Your assignment:
Looking only at the lines below that contain "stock", give the number of them and no other text.

The data:
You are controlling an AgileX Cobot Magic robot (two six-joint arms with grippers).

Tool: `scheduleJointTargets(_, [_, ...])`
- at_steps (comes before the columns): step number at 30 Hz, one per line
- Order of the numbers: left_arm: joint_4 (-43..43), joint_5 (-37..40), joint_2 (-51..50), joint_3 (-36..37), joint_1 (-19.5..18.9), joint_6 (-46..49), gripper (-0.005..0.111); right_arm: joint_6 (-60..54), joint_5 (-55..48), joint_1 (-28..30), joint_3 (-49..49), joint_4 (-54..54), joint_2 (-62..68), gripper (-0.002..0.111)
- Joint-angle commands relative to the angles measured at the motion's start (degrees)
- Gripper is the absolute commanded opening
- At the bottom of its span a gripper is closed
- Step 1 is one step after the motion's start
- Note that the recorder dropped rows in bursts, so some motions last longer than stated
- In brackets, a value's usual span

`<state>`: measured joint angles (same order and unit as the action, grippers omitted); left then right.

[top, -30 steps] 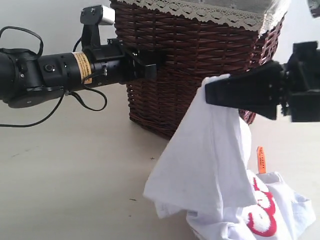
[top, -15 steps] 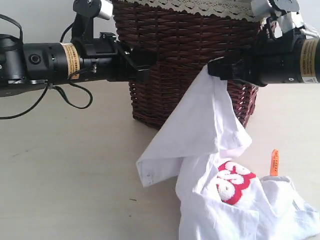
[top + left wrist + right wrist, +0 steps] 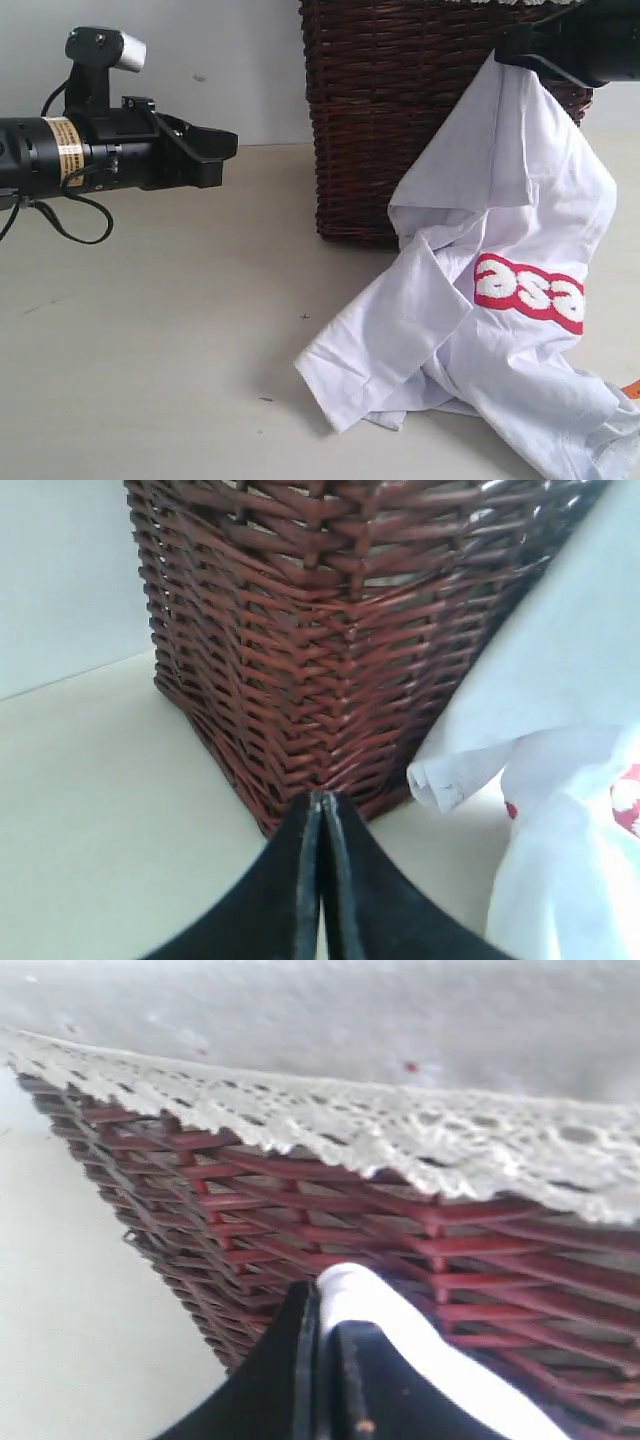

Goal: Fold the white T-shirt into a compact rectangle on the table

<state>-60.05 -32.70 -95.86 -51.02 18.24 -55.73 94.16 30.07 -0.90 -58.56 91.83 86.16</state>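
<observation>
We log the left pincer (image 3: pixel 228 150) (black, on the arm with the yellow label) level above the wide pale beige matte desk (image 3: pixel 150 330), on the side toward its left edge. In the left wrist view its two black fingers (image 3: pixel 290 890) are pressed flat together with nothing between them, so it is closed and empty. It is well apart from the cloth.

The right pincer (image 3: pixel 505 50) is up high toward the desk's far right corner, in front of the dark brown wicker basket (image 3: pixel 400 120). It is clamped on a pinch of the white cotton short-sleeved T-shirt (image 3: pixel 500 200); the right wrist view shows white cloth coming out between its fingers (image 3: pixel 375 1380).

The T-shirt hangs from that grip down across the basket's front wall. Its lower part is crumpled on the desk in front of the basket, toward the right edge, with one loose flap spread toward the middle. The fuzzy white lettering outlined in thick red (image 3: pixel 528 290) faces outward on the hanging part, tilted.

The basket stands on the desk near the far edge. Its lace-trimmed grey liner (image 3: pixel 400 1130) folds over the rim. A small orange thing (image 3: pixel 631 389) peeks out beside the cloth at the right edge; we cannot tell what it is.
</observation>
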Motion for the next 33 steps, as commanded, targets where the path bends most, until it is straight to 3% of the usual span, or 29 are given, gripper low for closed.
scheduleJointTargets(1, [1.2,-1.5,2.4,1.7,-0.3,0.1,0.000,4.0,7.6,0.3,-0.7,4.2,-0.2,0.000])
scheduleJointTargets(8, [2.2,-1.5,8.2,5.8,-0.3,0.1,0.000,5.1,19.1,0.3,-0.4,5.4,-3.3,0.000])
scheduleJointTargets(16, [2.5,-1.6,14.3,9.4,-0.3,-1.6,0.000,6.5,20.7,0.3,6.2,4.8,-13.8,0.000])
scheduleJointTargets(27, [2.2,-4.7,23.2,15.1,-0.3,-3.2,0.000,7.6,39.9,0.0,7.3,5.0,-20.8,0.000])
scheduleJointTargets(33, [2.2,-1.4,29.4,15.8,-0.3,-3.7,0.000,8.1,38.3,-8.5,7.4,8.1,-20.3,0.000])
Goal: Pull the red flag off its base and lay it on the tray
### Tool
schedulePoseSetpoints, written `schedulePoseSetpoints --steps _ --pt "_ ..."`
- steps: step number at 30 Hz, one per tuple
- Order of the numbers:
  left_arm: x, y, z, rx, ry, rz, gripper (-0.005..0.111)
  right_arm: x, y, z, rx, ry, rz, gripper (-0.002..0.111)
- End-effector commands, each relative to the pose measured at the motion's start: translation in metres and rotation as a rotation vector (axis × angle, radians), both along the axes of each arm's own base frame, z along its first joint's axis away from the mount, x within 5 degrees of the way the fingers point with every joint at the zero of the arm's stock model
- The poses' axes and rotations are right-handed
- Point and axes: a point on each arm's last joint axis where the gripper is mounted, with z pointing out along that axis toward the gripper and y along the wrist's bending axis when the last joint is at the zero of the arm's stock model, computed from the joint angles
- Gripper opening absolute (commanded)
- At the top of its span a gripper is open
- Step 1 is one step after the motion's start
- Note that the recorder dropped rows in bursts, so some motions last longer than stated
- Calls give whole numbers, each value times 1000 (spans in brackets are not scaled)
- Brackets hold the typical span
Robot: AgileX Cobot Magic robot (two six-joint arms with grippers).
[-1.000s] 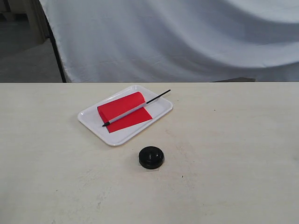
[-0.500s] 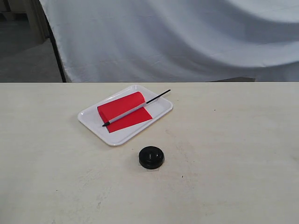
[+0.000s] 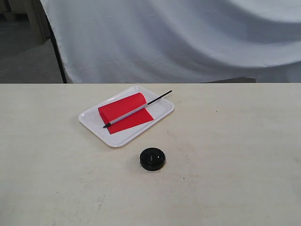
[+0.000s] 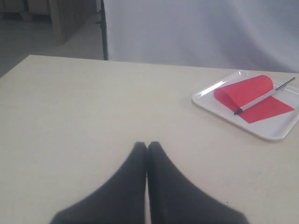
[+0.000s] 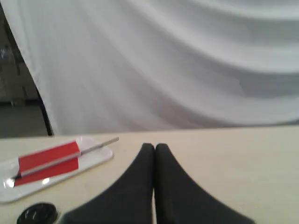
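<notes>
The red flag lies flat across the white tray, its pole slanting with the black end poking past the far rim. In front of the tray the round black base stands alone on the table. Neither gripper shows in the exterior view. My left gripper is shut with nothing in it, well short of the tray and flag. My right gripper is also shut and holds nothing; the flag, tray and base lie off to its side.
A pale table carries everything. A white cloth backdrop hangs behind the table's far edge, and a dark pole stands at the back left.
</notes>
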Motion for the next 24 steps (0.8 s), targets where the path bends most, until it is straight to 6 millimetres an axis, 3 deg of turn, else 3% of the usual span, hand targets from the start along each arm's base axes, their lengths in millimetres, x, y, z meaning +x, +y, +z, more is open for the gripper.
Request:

Answer to this task:
2